In solchen Zeiten muss man eigentlich Schulden abbauen, nicht neue machen.

Meine Damen und Herren, wir haben 2004 erheblich höhere Ausgabenkürzungen vorgenommen als Sie. Herr Papke hat das ja eingefordert und ich gucke ausdrücklich und bewusst noch einmal zurück. Wir mussten trotzdem neue Schulden aufnehmen, weil die Konjunktur am Boden war. Unter den damals gegebenen Umständen – zu denen hat die CDU im Bundesrat mächtig beigetragen – ging es nicht besser. Sie aber haben versprochen, es besser zu machen. Damit haben Sie Wahlkampf gemacht und die Wahl zum Teil auch gewonnen. Jetzt präsentieren Sie einen Haushalt ohne jegliche Ambition zu wirklicher Konsolidierung.

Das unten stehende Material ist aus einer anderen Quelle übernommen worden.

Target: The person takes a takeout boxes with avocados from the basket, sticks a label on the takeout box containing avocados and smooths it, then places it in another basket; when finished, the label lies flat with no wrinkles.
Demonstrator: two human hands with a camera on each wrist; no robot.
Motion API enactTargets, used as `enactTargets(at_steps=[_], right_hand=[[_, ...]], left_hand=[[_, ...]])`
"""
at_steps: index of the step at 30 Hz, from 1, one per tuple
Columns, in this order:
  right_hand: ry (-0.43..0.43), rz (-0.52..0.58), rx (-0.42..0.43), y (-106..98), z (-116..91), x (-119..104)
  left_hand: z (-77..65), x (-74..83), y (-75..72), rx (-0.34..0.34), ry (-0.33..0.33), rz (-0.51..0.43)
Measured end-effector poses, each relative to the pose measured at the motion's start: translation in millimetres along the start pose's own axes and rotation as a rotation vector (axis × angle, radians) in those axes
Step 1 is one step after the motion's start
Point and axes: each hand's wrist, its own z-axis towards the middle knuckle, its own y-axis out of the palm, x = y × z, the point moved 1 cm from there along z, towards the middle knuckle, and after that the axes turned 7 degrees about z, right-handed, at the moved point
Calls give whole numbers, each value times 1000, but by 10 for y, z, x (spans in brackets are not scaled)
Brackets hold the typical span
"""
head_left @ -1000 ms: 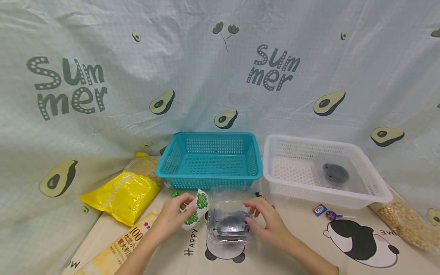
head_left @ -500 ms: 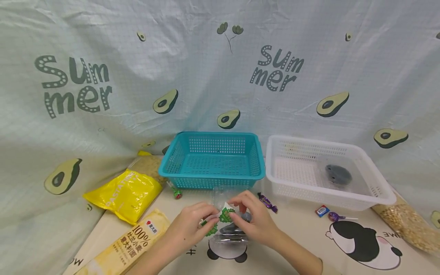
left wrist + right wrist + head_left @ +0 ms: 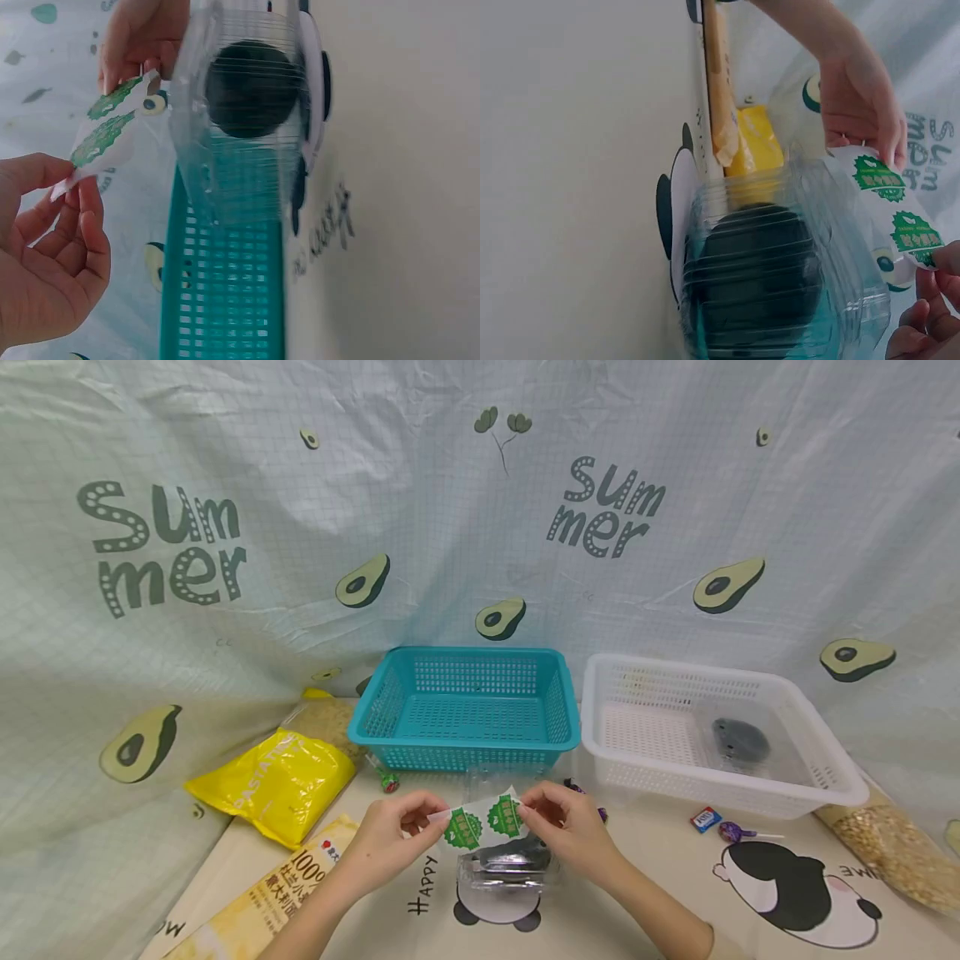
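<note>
A white strip with two green jagged-edged stickers point(image 3: 482, 825) is stretched between both hands above a clear plastic box. My left hand point(image 3: 393, 839) pinches its left end between thumb and fingers. At the other end, the thumb and fingers of my right hand point(image 3: 573, 833) pinch the strip's corner. Beneath them stands the clear plastic box point(image 3: 510, 878), holding a dark rounded thing that the strip partly hides. In the right wrist view the dark thing point(image 3: 754, 277) shows through the ribbed clear wall.
Behind the box stands a teal basket point(image 3: 465, 757). The white basket point(image 3: 720, 789) at right holds another clear box with a dark round thing point(image 3: 741, 740). Yellow pasta bag point(image 3: 279, 785), pasta pack point(image 3: 288, 893), wrapped sweets point(image 3: 705, 819), a lollipop point(image 3: 731, 832) and a grain bag point(image 3: 888, 852) lie around.
My right hand has left the box's side and taken hold of the strip's right end. My left hand has brought the strip over the box, where it is now drawn out flat.
</note>
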Motion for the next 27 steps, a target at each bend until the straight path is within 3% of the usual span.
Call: enactTargets(at_steps=[3,6,12,17,23,27], right_hand=[[72,18,-16,-13,-13,43],[120,33,-26,-11,-35,114],[95,39,-13,-5,-40,-3],[229,63,34,-91,-36,27],[330,84,52,-179,-65,207],[346,86,54,-185,-98,383]], left_hand=[[-3,-25,-1,-14,-51,-35],[-8,-60,8,-24,-59,-41],[-1,-144,-2,-41,-99,-18],[-1,-222,-109,7,-210,1],[39,-537,-251,90,-360,5],[52,-829,-220,104,-408,135]])
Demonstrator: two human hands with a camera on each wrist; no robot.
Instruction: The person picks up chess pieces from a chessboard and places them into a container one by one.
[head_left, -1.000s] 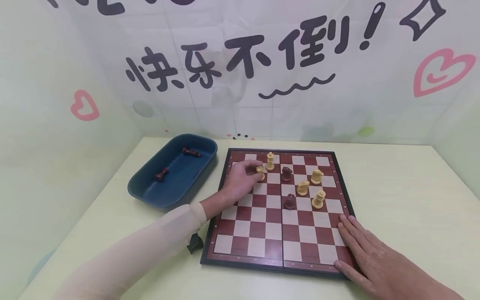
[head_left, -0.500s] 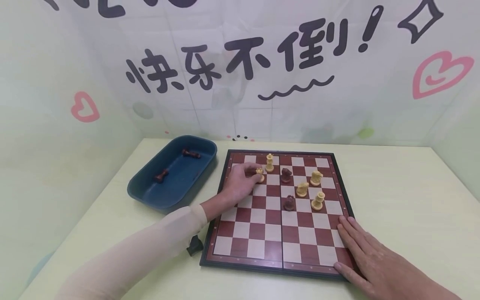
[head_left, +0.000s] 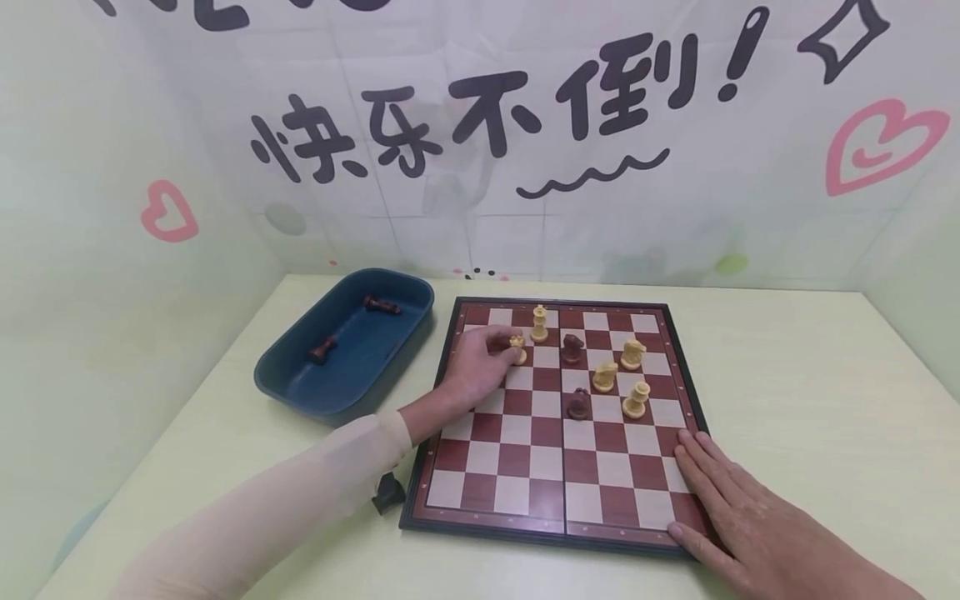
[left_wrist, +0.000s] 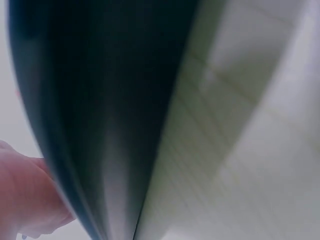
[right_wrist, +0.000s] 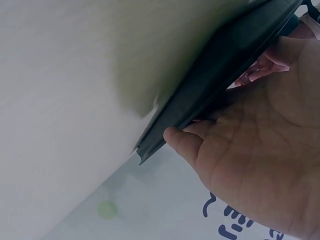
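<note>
In the head view my left hand (head_left: 478,367) reaches over the chessboard (head_left: 515,458) from the left. Its thumb and forefinger pinch a cream chess queen (head_left: 517,350) on the far left half. Just behind and right of the queen stands a cream king (head_left: 539,323). My right hand (head_left: 738,521) rests on the board's near right edge, fingers extended. The right wrist view shows this hand's palm and the board's dark side (right_wrist: 200,80). In the left wrist view a dark curved wall (left_wrist: 105,100) covers much of the picture, with part of a hand (left_wrist: 30,195) beside it.
On the board's right half stand two cream knights (head_left: 632,354), a cream rook (head_left: 636,400) and two dark red pieces (head_left: 573,348). A blue tray (head_left: 300,400) holding dark red pieces (head_left: 382,305) stands left of the board. A small black object (head_left: 388,493) lies by the board's left edge.
The queen has shifted very slightly left between my left thumb and forefinger. My right hand stays on the board's edge, and the other pieces stand where they stood.
</note>
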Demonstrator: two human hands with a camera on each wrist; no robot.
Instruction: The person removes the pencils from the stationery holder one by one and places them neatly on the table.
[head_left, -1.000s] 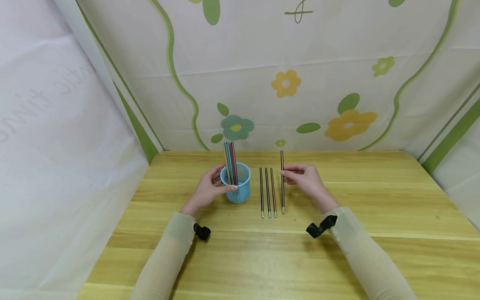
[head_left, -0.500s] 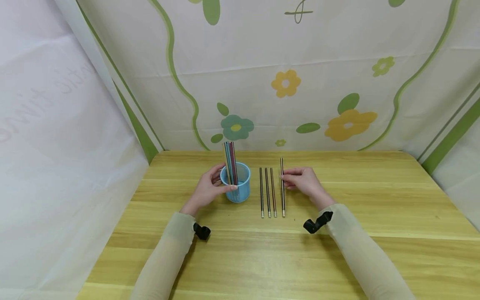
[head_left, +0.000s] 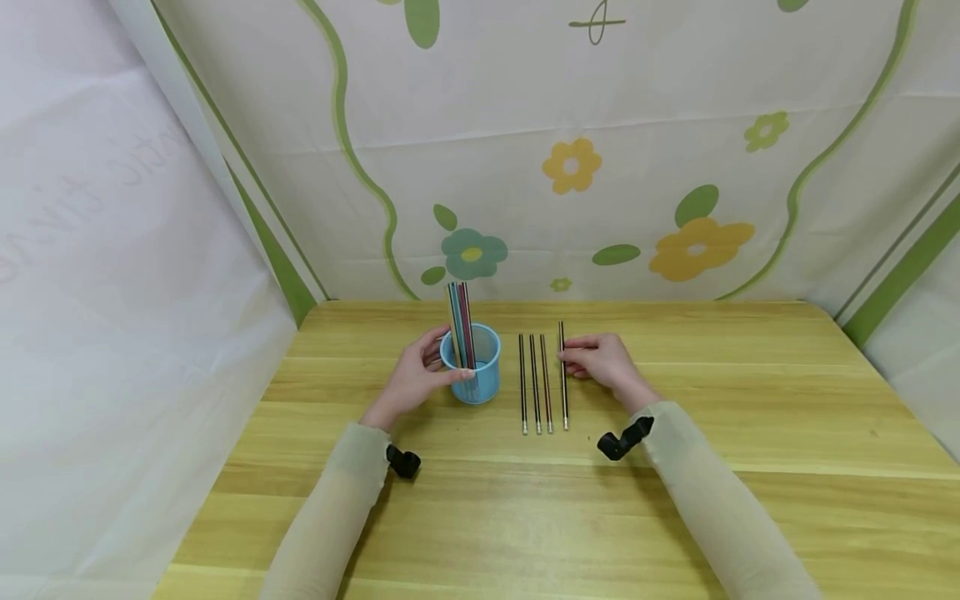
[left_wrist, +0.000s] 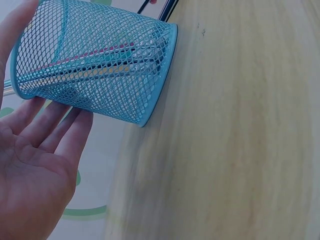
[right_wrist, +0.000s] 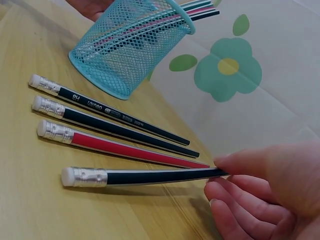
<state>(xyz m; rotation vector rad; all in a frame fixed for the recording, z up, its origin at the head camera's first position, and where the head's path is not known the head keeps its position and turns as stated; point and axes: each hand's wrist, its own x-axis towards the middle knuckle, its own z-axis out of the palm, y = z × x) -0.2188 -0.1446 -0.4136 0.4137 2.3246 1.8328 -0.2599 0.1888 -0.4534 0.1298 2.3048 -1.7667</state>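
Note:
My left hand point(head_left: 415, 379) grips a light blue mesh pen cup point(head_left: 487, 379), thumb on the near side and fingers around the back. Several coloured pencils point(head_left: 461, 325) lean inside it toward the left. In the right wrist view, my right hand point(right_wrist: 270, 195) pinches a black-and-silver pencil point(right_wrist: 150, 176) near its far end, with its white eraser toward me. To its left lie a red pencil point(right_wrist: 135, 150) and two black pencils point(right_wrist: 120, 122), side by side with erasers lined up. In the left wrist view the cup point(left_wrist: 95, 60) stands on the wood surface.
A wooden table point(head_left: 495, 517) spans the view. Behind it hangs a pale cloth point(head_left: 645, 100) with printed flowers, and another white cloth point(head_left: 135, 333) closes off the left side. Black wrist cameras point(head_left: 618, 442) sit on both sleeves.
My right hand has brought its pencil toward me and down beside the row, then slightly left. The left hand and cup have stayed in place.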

Sie profitieren vom Aufschwung und den dadurch sprudelnden Steuereinnahmen, die wir nicht hatten. Und das verkaufen Sie als Entschuldungspolitik. Von angeblich echten Strukturreformen, die Sie immer wie eine Monstranz vor sich hertragen, kann überhaupt keine Rede sein. Stattdessen

steigen die Schulden trotz der genannten gigantischen Mehreinnahmen weiter.

Alle relevanten Sparmaßnahmen, die Sie vorgenommen haben, haben Sie Dritten auf die Rechnung geschrieben, meine Damen und Herren, nämlich auf die Rechnung der Beschäftigten. 1 Milliarde € hat das Land bei der Beamtenbesoldung gespart. Das haben Sie denen vor der Wahl auch ganz anders versprochen.

Vor allem haben Sie das auf die Rechnung der Kommunen geschrieben und zulasten der Bürgerinnen und Bürger, die in unseren Städten und Gemeinden Verschlechterungen hautnah zu spüren bekommen. Ich nenne nur Stichworte: Krankenhausfinanzierung, Grunderwerbsteuer, Finanzierung von Bus und Bahn, Flüchtlingsunterbringung, Abbau sozialer Infrastrukturen, steigende Elternbeiträge für Kitas und vieles mehr.

Herr Finanzminister, mit dem Griff in die Kassen der Kommunen entlasten Sie zwar den Landeshaushalt, aber an der Staatsverschuldung ändert sich dadurch gar nichts. Mit solider Finanzpolitik hat das nichts zu tun.

(Beifall von den GRÜNEN)

Aber Solidität ist ohnehin kein Markenzeichen dieser Regierung. Nach den großspurigen Ankündigungen vor und nach der Wahl 2005 sind Sie in den Niederungen der Realpolitik gescheitert. Stümperhafte Verwaltungsstrukturreformen, verkorkste Polizeireformen und nicht zuletzt die dilettantischen Versuche des WestLB-Verkaufs!

Wo haben Sie sich da hineinmanövriert? Erst haben Sie sich monatelang vom Bankvorstand zum Narren halten lassen. Aber statt jetzt zügig die einzig richtige Konsequenz zu ziehen und einen Zusammenschluss der WestLB mit der Landesbank Baden-Württemberg auf Augenhöhe in die Wege zu leiten, spielen Sie mitten in einer großen Bankenkrise auf Zeit. Das schadet der Bank, weil es Mitarbeiterinnen und Mitarbeiter sowie Kunden gleichermaßen verunsichert.